2. Scenari applicativi dei sensori di gas antideflagranti:
In una struttura di tali dimensioni, sensori di gas antideflagranti sono installati in centinaia di punti critici:
- Guarnizioni di pompe e compressori: queste parti rotanti sono punti critici per le perdite. Per monitorare i gas combustibili vengono installati sensori antideflagranti a perline catalitiche o a infrarossi.
- Area del serbatoio di stoccaggio (vicino alle prese d'aria e ai bracci di carico): durante il trasferimento del prodotto o a causa delle variazioni di temperatura, possono essere rilasciati vapori. In quest'area sono presenti sensori che ne garantiscono il monitoraggio continuo.
- Aree delle unità di processo (ad es. reattori, colonne di frazionamento): i rilevatori di gas fissi sono installati sulle flange e sui raccordi delle valvole dove potrebbero essere presenti H₂S e gas combustibili. Questi sensori sono spesso dotati di certificazione di sicurezza intrinseca (Ex i), il che significa che non possono rilasciare energia sufficiente a provocare l'accensione, anche in caso di guasto durante l'alimentazione.
- Sistemi fognari e di drenaggio: questi spazi confinati possono accumulare gas infiammabili (ad esempio, metano). Per il monitoraggio vengono utilizzati sensori antideflagranti a diffusione o a pompa.

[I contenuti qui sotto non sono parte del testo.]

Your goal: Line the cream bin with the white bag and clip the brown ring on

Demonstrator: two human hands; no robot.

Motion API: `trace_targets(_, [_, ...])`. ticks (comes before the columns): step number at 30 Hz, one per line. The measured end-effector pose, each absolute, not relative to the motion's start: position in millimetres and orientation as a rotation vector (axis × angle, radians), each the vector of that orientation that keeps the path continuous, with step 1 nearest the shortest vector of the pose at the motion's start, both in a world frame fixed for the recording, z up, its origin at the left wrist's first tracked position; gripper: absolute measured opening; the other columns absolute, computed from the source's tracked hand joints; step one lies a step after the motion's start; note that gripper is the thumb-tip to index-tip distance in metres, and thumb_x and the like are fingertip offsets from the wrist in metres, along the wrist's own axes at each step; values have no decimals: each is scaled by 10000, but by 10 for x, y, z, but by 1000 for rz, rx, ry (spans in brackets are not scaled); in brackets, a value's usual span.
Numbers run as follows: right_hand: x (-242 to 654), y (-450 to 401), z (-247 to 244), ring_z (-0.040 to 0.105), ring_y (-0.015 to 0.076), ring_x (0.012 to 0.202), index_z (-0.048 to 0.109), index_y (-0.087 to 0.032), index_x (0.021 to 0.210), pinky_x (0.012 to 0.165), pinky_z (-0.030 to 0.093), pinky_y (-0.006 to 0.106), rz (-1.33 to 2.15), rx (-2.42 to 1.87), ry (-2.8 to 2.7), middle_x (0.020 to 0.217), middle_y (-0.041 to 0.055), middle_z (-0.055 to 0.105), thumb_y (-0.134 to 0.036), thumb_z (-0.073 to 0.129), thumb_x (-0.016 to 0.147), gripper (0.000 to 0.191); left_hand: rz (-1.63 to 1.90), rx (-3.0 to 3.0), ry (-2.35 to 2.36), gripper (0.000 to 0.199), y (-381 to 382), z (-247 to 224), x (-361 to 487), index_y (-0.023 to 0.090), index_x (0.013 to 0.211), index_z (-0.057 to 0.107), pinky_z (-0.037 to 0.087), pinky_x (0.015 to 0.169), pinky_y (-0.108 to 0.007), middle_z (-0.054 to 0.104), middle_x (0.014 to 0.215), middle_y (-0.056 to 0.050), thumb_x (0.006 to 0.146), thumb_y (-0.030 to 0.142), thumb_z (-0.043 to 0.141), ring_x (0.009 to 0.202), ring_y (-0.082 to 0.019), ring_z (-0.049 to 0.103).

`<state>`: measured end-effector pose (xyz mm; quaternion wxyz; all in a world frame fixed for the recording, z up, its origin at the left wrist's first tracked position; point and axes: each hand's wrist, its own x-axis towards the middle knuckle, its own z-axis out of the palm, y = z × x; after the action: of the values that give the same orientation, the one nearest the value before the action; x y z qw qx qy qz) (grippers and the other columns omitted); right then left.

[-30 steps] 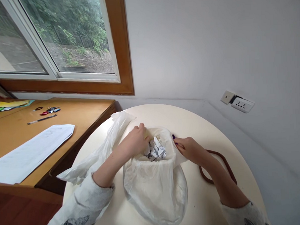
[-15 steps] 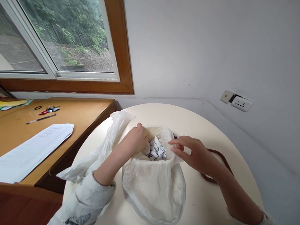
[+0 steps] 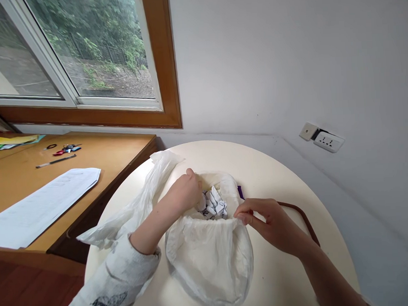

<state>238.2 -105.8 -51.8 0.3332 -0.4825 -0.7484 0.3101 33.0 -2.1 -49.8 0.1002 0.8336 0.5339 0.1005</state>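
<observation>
A white plastic bag (image 3: 208,256) lines a round bin on the white table, its edge folded outward over the rim. Crumpled papers (image 3: 214,203) lie inside the opening. My left hand (image 3: 188,189) is closed on the bag's left edge, its fingertips partly hidden. On the right side of the opening, my right hand (image 3: 257,216) pinches the bag's edge between thumb and fingers. Another white plastic bag (image 3: 141,196) lies loosely at the left, partly behind my left forearm. A small purple piece (image 3: 240,192) shows beside the bin's far right side.
A brown loop-shaped handle (image 3: 303,214) lies to the right of my right hand on the round table (image 3: 258,164). At the left, a wooden desk (image 3: 122,147) holds papers (image 3: 47,205), a pen (image 3: 55,161) and keys (image 3: 68,149). A wall stands behind.
My right hand has moved down and toward me and closed on the bag's edge. More of the purple piece shows. My left hand has barely moved.
</observation>
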Motion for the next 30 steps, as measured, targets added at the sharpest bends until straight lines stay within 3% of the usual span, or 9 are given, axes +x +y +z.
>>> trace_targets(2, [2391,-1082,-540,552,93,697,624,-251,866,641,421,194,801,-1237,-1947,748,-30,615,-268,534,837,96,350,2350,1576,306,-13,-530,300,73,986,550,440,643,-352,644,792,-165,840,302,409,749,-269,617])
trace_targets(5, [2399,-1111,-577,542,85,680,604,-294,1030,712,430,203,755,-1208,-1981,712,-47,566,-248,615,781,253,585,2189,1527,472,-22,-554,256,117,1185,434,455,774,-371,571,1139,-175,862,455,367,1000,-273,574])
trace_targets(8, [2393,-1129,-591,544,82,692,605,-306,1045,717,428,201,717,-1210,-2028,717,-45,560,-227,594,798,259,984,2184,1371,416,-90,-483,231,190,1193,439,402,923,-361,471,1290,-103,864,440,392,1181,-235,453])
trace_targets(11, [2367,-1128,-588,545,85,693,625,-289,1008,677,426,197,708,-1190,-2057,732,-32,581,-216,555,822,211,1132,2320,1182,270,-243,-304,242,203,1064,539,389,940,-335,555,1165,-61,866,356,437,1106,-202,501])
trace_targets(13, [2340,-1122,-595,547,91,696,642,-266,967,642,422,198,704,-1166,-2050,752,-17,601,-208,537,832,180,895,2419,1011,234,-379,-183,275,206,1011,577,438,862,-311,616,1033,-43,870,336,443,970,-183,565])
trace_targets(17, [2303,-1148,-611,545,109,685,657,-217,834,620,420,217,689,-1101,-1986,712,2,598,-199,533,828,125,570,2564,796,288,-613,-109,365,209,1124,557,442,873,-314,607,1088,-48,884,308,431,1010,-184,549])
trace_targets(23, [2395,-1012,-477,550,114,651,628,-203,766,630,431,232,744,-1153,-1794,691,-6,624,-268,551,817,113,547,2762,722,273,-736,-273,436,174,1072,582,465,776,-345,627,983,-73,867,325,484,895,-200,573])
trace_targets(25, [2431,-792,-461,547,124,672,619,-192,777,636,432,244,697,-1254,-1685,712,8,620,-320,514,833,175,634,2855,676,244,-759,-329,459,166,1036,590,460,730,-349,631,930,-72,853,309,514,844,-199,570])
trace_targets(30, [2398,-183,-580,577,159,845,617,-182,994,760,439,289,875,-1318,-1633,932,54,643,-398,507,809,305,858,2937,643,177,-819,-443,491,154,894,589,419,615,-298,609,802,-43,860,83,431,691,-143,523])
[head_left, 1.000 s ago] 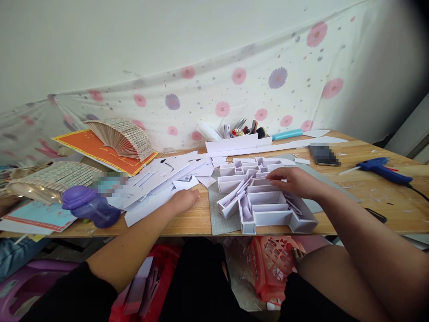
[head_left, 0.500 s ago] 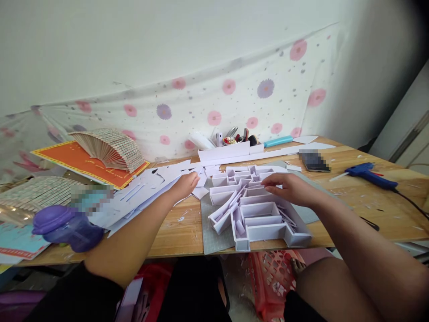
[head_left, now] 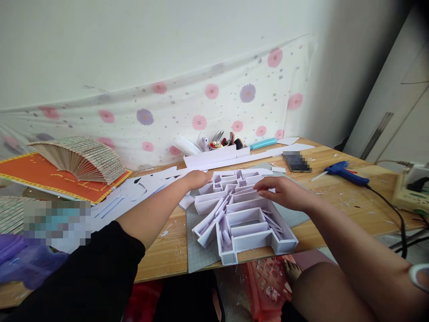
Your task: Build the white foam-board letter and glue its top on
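A white paperboard model with letter-like, walled compartments [head_left: 248, 230] lies on a grey cutting mat [head_left: 197, 250]. Thin white strips [head_left: 273, 223] are heaped in its right channel, and more lie in the left slanting piece. My left hand [head_left: 200, 179] is at the model's far left corner, fingertips by its edge; most of its fingers are hidden behind the hand. Over the model's right side, my right hand [head_left: 279, 191] has loosely bent fingers, the thumb apart from them. I see nothing held in it, though its fingertips hover at or touch the inner walls.
A blue glue gun [head_left: 345, 172] with a black cord and a phone [head_left: 296, 162] lie to the right. Behind stands a white tray [head_left: 211, 158] of tools. Cut white sheets [head_left: 117, 201], a folding fan [head_left: 83, 158] and a purple bottle [head_left: 33, 264] occupy the left.
My left hand has moved right, to the model's far left corner. My right hand stays over the model's right side. The view has turned slightly right; the model looks unmoved on the mat.
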The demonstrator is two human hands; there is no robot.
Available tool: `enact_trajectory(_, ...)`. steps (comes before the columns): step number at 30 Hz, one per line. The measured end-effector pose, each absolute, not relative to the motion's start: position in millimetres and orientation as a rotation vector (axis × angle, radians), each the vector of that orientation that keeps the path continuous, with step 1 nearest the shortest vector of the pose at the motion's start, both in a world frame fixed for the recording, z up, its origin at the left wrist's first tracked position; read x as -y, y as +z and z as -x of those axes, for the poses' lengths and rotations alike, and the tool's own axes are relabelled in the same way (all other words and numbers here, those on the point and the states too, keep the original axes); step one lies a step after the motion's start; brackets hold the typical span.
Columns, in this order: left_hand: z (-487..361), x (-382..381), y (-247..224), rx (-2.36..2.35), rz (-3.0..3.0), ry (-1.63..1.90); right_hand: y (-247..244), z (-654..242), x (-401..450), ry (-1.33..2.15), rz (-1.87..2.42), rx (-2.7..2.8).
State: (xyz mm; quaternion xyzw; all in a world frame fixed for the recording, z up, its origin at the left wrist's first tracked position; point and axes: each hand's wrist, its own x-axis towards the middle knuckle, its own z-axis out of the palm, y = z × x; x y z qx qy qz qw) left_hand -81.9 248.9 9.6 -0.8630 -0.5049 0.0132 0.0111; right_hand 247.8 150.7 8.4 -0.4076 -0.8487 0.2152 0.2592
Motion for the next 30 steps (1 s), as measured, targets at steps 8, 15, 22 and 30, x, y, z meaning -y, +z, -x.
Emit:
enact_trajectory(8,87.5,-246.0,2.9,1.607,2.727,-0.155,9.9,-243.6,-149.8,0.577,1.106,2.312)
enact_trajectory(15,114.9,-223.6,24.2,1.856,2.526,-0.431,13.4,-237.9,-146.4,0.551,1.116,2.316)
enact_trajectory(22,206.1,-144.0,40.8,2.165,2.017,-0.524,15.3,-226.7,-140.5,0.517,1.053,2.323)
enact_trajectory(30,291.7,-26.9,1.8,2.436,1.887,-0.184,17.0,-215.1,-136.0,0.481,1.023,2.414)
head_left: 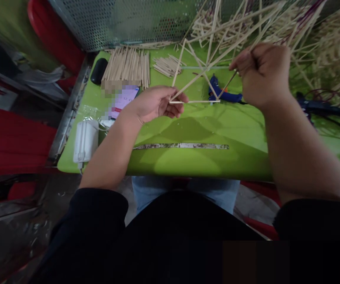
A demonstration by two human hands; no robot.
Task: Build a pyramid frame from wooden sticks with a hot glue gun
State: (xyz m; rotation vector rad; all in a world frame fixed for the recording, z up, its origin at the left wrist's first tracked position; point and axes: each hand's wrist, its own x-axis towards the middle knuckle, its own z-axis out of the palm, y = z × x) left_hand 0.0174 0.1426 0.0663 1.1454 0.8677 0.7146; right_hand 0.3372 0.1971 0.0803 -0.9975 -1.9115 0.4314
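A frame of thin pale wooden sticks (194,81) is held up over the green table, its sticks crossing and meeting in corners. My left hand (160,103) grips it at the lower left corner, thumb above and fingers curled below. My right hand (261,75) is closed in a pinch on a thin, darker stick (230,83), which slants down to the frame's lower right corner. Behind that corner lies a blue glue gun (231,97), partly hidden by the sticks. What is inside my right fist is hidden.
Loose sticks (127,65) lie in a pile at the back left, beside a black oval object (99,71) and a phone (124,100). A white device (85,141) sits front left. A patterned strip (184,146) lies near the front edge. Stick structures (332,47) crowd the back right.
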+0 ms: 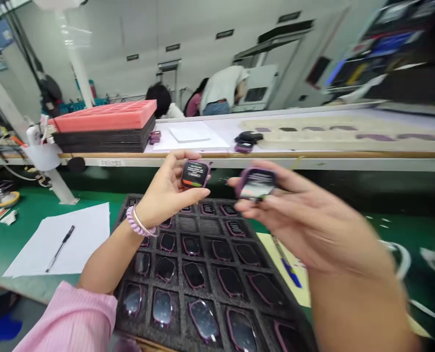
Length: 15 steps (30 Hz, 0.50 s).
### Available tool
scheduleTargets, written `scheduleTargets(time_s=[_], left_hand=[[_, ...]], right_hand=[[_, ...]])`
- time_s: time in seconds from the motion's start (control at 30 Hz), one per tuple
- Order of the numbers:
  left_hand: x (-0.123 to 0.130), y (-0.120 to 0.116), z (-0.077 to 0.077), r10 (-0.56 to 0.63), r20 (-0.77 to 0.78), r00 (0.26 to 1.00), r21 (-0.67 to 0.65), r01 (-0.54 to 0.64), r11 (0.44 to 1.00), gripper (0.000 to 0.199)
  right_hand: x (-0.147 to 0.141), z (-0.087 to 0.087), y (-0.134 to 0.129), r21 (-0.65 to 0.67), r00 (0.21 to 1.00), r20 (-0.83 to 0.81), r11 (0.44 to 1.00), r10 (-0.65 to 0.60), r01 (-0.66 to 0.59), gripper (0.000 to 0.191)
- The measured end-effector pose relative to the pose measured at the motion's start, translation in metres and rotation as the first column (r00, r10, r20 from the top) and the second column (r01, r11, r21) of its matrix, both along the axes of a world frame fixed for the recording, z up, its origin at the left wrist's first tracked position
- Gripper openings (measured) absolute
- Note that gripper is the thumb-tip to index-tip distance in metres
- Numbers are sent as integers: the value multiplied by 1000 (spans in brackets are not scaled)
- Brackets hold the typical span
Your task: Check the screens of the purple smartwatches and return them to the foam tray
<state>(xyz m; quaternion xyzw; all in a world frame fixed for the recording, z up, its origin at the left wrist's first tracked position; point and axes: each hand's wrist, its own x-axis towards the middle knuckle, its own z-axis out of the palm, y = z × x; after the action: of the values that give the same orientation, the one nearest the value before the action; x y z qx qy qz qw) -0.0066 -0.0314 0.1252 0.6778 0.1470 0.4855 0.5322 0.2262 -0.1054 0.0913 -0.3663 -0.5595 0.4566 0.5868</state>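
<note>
My left hand [169, 188] holds a small square purple-framed device [195, 174] by its edges, its dark screen lit with white text and an orange-green strip. In my right hand [294, 210], blurred by motion, is a similar purple-framed device [257, 184] with text and a bright reflection on its screen. Both are held up side by side, apart, above the far part of a black foam tray [181, 303]. Rows of purple-framed, dark-screened pieces lie in the tray's compartments; two compartments near the far side hold none.
White paper with a pen [60, 248] lies left; yellow paper [303, 281] with a blue pen lies right. Behind, a shelf edge [210, 162] carries stacked red and black foam trays [103, 122], dark devices [247, 141] and a pale tray [313, 139]. People are beyond.
</note>
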Motion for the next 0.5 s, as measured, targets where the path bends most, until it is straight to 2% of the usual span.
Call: scheduleTargets(time_s=[0.13, 0.3, 0.5], left_hand=[[23, 6, -17, -6, 10, 1000, -88, 7, 996, 62], [25, 10, -21, 23, 2, 1000, -84, -22, 996, 56], [28, 13, -26, -19, 2, 1000, -89, 19, 996, 56]], right_hand=[[-14, 5, 16, -94, 980, -189, 992, 62, -81, 58], [-22, -3, 24, -50, 980, -183, 995, 76, -86, 55], [-22, -6, 27, -14, 973, -222, 997, 68, -73, 55]])
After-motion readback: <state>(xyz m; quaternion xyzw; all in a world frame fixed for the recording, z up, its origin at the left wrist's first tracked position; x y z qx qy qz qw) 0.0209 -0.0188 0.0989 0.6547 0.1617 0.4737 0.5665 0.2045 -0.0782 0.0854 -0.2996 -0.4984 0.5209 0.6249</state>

- Prese d'aria per sale di controllo e rifugi: in corrispondenza delle prese d'aria di questi edifici sono installati dei sensori per impedire l'ingresso di gas tossici o infiammabili, garantendo la sicurezza del personale.
3. Tecnologia dei sensori e tipologie antideflagranti:
- Principi tecnologici:
- Gas combustibili: principalmente tramite tecnologie a microsfere catalitiche e a infrarossi non dispersivi (NDIR). La tecnologia NDIR sta diventando sempre più diffusa in ambienti difficili grazie alla sua resistenza alla carenza di ossigeno e alla sua lunga durata.
- Gas tossici (ad es. H₂S): principalmente tramite sensori elettrochimici.
- Certificazione antideflagrante: in Arabia Saudita, le apparecchiature devono in genere soddisfare gli standard internazionali (come ATEX, IECEx) e le certificazioni locali. I tipi di protezione più comuni includono:
- Ex d [Antideflagrante]: L'involucro è in grado di resistere a un'esplosione interna senza subire danni e di impedire la propagazione della fiamma all'atmosfera esterna.
- Ex e [Sicurezza aumentata]: Vengono applicate misure aggiuntive per prevenire la possibilità che si verifichino archi elettrici, scintille o temperature eccessive.
- Ex i [Sicurezza intrinseca]: La sicurezza è garantita dalla limitazione dell'energia elettrica nel circuito. Questo è uno dei livelli di protezione più elevati, spesso utilizzato per sensori che richiedono manutenzione sotto tensione sul campo.
4. Integrazione di sistema e applicazione dei dati:
Questi sensori antideflagranti non funzionano in modo isolato, ma sono collegati a un sistema di controllo e rilevamento gas a livello di impianto.
- Allarme in tempo reale: quando un sensore rileva che la concentrazione di gas raggiunge un livello di allarme preimpostato, attiva allarmi acustici e visivi nella sala di controllo centrale, individuando con precisione la posizione della perdita.
- Arresto/controllo automatico: il sistema può avviare automaticamente procedure di emergenza, quali:
- Attivazione dei sistemi di ventilazione nell'area della perdita.
-
- Chiusura automatica delle valvole di arresto di emergenza pertinenti.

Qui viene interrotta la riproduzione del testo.